The last few years have been trying for firms of all kinds as the American economic landscape struggled to right itself from recessionary downturns. Among the tumultuous obstacles corporations faced, budgetary restrictions and downsizing were among some of the commonly seen tactics companies used to control their revenue losses. Despite having to make reductions in spending, though, businesses needed to be able to rely on their workers still bringing in enough revenue and continuing to improve their output. To do that, sales performance management has made a significant difference.
Making more of salesforce
Slashing expenses across the board can be dangerous to a variety of internal indicators, including customer and employee retention. Cutting back on advertising, reducing hours, eliminating certain benefits and incentives can have significant negative repercussions all over the company, Forbes stated, especially when public messages regarding the organization start to disappear.
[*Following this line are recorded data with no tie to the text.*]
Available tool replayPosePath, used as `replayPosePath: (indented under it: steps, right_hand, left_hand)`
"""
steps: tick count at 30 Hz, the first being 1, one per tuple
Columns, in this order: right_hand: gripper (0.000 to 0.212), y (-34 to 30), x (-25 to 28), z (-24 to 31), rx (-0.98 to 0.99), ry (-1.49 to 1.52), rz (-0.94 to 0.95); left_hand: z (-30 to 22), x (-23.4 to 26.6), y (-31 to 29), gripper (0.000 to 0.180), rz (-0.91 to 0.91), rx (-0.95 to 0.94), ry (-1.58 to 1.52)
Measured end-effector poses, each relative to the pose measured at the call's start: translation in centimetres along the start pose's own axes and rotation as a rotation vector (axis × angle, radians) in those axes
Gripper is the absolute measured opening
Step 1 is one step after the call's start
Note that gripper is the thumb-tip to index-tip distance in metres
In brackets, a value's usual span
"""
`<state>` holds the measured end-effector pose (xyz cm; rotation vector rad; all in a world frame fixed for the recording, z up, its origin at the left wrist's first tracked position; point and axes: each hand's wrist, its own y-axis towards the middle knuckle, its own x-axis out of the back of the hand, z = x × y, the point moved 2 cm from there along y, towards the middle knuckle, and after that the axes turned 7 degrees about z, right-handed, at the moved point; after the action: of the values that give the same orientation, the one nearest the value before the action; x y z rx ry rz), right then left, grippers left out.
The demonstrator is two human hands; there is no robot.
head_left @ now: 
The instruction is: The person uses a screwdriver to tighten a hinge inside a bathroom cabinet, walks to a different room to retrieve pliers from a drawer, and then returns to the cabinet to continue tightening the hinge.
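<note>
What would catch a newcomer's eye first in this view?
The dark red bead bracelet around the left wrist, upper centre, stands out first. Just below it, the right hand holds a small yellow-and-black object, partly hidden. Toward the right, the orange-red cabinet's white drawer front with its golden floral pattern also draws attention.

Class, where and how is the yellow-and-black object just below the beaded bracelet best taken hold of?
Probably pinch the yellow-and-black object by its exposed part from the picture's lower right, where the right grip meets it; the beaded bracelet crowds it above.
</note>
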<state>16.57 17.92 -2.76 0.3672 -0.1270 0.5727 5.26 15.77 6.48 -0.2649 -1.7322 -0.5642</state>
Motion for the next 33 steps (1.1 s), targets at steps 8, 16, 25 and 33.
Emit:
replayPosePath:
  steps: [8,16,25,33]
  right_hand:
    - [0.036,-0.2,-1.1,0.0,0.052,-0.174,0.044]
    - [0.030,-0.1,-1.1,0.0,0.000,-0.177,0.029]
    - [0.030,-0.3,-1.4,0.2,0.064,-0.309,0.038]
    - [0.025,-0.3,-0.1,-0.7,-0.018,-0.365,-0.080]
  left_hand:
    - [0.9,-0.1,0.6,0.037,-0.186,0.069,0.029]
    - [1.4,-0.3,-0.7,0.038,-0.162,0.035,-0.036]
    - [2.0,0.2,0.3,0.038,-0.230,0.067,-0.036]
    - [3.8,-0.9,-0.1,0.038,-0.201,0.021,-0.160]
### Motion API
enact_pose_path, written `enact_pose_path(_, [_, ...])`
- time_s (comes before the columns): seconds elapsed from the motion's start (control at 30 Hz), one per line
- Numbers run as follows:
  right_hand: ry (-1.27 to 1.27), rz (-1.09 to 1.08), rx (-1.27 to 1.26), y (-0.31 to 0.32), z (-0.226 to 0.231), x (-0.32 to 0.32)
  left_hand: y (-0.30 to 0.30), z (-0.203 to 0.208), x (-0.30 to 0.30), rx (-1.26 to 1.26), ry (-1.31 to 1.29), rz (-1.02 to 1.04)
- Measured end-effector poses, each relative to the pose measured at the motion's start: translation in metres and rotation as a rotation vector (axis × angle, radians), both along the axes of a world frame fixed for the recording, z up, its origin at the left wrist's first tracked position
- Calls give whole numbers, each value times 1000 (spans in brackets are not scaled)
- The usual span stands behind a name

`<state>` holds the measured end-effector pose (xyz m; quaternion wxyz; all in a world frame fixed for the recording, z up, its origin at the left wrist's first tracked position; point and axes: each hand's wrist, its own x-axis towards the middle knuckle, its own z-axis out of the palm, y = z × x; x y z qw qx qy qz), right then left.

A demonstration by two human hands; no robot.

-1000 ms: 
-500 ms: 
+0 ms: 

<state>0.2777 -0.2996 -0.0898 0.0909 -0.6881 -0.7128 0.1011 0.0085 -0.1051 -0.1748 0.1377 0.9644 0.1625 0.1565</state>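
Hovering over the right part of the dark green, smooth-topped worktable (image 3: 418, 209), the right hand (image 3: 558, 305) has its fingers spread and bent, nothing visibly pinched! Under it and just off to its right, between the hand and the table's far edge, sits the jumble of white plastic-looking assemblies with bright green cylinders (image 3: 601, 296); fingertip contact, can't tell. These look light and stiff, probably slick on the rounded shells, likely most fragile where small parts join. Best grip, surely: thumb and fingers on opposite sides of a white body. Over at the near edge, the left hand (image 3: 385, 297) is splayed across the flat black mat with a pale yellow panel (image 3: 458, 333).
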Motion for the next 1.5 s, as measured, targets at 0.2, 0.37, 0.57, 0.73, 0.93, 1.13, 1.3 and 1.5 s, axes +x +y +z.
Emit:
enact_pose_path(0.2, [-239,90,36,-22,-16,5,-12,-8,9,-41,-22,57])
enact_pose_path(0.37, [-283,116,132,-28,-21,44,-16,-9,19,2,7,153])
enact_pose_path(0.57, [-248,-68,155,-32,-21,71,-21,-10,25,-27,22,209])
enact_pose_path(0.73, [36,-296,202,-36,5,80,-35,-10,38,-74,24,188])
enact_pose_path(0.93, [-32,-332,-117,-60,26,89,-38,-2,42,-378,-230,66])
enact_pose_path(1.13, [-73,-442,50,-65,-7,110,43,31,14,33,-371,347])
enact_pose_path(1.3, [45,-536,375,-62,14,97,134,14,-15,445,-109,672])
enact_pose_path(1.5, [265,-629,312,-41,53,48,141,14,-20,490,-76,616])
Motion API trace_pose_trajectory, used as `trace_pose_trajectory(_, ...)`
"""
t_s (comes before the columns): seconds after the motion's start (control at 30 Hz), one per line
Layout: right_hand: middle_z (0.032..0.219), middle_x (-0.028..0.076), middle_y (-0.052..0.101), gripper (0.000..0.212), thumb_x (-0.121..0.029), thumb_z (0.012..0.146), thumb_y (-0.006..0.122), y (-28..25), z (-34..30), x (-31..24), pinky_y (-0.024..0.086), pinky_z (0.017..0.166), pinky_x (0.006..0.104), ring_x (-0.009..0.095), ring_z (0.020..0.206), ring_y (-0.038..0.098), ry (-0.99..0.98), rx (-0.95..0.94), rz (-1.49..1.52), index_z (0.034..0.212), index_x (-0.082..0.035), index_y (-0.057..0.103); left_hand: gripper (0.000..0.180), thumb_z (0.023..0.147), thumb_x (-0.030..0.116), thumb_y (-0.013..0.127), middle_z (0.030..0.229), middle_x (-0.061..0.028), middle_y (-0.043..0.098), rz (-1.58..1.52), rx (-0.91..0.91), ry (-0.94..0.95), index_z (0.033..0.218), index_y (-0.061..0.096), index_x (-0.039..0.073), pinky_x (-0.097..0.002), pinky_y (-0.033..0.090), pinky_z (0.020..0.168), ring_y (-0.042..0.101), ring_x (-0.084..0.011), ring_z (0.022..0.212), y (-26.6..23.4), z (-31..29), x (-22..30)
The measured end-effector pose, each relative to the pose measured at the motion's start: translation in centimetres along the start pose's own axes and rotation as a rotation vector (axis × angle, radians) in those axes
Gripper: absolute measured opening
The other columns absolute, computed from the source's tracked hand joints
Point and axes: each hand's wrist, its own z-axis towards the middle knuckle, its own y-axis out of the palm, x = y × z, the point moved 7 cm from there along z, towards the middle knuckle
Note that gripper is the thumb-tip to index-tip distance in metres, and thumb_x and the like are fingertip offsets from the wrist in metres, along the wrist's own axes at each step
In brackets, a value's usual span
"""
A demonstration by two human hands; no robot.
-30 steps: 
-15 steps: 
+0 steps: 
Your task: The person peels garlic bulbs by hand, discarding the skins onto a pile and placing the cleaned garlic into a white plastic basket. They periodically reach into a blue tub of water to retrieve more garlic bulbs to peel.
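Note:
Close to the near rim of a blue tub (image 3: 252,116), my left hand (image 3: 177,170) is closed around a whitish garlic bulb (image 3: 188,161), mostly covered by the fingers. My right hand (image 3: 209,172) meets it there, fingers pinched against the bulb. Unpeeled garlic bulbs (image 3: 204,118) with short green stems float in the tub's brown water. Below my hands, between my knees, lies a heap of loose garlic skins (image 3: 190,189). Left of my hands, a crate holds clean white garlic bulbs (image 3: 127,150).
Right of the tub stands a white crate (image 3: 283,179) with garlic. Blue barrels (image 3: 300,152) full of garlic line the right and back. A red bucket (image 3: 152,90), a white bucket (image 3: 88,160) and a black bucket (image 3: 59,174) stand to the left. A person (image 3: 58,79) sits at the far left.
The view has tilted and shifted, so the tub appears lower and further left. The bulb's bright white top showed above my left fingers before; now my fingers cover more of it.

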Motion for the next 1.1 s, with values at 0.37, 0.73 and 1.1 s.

The source wrote that a lack of marketing money had made meeting sales goals difficult in a number of sectors over the last few years. Forbes spoke with a wide range of buyers and consumers to determine what most drove them to seek out companies and make purchases, and for first-choice buying partners, most respondents said they relied on current product awareness to make these decisions. That means the majority of people go to the brands they know first, rather than looking for the best opportunities online or asking for referrals.
Sales performance management figures may suffer due to this lack of advertising attention, Forbes stated, but personnel can help reduce this impact as their employers work on restoring financial stability. As the source wrote, promoting brand culture and visibility can be as simple as sharing information on social media networks or even reminding current clients to tell their associates about their positive interactions with the seller.
Modern practical applications
PharmaTimes wrote that this is an ongoing strategy among some organizations. The source cited a recent reduction in sales incentives and payroll budgets at GlaxoSmithKline, a leading pharmaceutical manufacturer and distributor. Everyone from the CEO to regional employees were effected by a massive financial restructuring within the company, according to the source, which slashed annual incomes for all employees.
Despite that, the company announced it had seen good sales performance management among all of its territories. A top authority in the organization said in a statement regarding the annual figures that motivation and determination on an interpersonal level, rather than financial incentive compensation, was key in producing this positive return.